What remains for you of Susan? Because I have frozen you in mid-action, and you cannot even turn your head, you will not see her as we leave. You will feel no bitterness at losing her—you have already reached your own decision about her. But I will ensure that you never see her again, because that much is in my power.

I could leave you here, stuck forever in this moment, a fiction abandoned without an ending … but that would not be right. Your own real life continues, and it is time I released you to that. Your life will now be tidy, your body will heal, matters will improve. I doubt you will every know why. You will forget, induce your own negative hallucination. You are no stranger to this, because for you forgetting is a way of failing to see.

X


The summer was hot that year, and with the breaking of the warm weather came the prospect of a full-time job for Richard Grey. His friend at the BBC put him in touch with the head of films at Ealing, the place where his film career had begun, and after an interview he was told that a staff job would be his from the first week in September.

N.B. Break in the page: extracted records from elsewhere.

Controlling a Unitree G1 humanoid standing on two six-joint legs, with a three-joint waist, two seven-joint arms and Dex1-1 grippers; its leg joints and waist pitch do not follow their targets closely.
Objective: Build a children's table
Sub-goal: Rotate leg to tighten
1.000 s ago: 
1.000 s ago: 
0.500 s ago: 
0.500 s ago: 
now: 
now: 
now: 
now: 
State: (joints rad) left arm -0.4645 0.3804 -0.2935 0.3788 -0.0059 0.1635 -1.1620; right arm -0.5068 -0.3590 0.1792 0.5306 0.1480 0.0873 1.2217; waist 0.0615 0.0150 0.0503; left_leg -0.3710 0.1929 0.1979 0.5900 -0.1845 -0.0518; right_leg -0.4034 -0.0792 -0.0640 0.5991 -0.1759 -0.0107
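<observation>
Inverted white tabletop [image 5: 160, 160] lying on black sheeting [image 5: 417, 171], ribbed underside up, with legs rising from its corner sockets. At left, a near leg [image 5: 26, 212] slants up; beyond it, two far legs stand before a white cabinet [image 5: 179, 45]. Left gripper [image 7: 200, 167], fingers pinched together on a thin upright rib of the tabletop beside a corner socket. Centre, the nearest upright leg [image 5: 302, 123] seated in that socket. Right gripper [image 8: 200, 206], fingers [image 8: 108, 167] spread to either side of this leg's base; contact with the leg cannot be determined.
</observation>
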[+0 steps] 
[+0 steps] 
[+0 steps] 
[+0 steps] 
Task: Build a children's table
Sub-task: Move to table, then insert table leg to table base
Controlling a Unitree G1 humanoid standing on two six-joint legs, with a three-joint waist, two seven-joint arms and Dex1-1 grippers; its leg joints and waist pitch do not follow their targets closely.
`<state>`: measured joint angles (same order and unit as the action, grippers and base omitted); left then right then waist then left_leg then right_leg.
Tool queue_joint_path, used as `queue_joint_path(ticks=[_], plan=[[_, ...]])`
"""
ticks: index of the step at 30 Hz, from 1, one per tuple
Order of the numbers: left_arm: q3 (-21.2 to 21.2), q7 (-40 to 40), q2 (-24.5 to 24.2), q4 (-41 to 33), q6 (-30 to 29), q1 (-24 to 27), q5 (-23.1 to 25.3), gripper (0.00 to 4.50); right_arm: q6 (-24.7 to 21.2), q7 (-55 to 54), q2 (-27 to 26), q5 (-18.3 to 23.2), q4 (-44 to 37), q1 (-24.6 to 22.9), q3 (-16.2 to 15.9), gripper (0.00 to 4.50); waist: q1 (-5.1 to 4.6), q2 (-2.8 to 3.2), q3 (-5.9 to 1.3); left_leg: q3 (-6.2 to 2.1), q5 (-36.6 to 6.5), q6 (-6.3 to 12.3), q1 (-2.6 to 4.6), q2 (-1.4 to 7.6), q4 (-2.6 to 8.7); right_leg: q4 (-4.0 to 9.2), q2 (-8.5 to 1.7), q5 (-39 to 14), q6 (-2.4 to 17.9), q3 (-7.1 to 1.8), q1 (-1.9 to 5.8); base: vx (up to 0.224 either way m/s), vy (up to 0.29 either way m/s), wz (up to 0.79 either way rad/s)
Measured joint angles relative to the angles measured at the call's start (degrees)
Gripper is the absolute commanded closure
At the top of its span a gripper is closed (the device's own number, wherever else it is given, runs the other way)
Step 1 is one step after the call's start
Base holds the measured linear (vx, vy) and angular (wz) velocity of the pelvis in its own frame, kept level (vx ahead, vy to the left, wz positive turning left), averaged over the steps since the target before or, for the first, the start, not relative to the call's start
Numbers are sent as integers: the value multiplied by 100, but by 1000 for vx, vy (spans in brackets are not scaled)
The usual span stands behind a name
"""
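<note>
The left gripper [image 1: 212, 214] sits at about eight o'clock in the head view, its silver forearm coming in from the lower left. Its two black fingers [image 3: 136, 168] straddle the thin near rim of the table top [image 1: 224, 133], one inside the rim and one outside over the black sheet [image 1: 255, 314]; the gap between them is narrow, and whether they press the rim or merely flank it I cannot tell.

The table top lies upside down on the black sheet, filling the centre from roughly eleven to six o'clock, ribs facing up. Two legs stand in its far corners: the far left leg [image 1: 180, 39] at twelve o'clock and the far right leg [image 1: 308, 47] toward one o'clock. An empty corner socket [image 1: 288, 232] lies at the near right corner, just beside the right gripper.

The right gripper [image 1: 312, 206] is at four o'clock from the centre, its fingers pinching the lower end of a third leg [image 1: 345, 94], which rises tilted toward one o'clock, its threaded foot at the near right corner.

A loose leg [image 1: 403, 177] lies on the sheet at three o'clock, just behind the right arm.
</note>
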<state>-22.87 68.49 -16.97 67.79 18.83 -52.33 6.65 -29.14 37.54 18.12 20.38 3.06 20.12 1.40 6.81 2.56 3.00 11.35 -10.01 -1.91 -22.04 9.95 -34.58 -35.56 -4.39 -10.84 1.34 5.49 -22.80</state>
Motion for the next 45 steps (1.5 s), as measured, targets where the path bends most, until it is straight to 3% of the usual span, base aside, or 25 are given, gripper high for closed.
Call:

Given the long summer to fill, Grey was stricken with his customary restlessness. He did a freelance camera job in Malta, but the trip was a short one and afterward he was more at a loose end than before. Cash compensation at last came through: it was less than he had expected, but more than enough to cover his immediate needs. Although he was no longer in pain and could use his hip normally, Grey bought a new car, one with automatic transmission. The old one had begun giving him trouble, starting with the annoyance of a flat battery. When Alexandra returned from Exeter to complete her dissertation, he waited around for a week or two, then suggested a holiday.

They took the new car across to France, driving slowly from place to place, following whim and a certain curiosity of memory. They visited Paris, Lyons, Grenoble, then drove south to the Riviera. It was still early in the summer, and the later crowds had not yet arrived. Grey found Alexandra’s company delightful, even though she was several years younger than he was. They never spoke of the past, or how they had met, or of anything that was not their immediate world of the holiday and each other. They spent a long time in the south, sunbathing, swimming, visiting museums and landmarks, touring around to see the sights. They visited SaintTropez only briefly, but here Grey came across a little shop that sold reproduction postcards. There was one he particularly liked: a photograph of the harbor while it was still used for fishing. He bought a copy of it for Sue. “Wish you were here,” he wrote, in a studiedly elaborate handwriting, and he signed it with an X.